■ **Given information**:

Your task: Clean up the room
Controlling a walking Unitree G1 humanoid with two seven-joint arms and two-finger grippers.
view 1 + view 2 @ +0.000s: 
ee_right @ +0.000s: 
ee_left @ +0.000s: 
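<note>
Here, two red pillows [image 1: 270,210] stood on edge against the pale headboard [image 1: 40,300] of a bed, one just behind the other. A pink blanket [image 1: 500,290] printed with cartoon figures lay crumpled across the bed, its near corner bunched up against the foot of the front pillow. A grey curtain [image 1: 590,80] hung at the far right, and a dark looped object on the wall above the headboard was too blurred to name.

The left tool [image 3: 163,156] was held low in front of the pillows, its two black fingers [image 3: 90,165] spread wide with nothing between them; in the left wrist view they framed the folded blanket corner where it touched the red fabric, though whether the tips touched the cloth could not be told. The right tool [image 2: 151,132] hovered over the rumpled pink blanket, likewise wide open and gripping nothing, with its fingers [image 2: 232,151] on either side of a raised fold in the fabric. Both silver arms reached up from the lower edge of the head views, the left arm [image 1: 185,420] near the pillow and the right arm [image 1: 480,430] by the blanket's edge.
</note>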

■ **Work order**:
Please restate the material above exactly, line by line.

■ **Completed task**:
Your task: Clean up the room
Controlling a walking Unitree G1 humanoid with two seven-joint arms and two-finger grippers.
view 1 + view 2 @ +0.000s: 
ee_right @ +0.000s: 
ee_left @ +0.000s: 
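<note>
Here, two red pillows [image 1: 270,210] stood on edge against the pale headboard [image 1: 40,300] of a bed, one just behind the other. A pink blanket [image 1: 500,290] printed with cartoon figures lay crumpled across the bed, its near corner bunched up against the foot of the front pillow. A grey curtain [image 1: 590,80] hung at the far right, and a dark looped object on the wall above the headboard was too blurred to name.

The left tool [image 3: 163,156] was held low in front of the pillows, its two black fingers [image 3: 90,165] spread wide with nothing between them; in the left wrist view they framed the folded blanket corner where it touched the red fabric, though whether the tips touched the cloth could not be told. The right tool [image 2: 151,132] hovered over the rumpled pink blanket, likewise wide open and gripping nothing, with its fingers [image 2: 232,151] on either side of a raised fold in the fabric. Both silver arms reached up from the lower edge of the head views, the left arm [image 1: 185,420] near the pillow and the right arm [image 1: 480,430] by the blanket's edge.
</note>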

Here the answer is complete.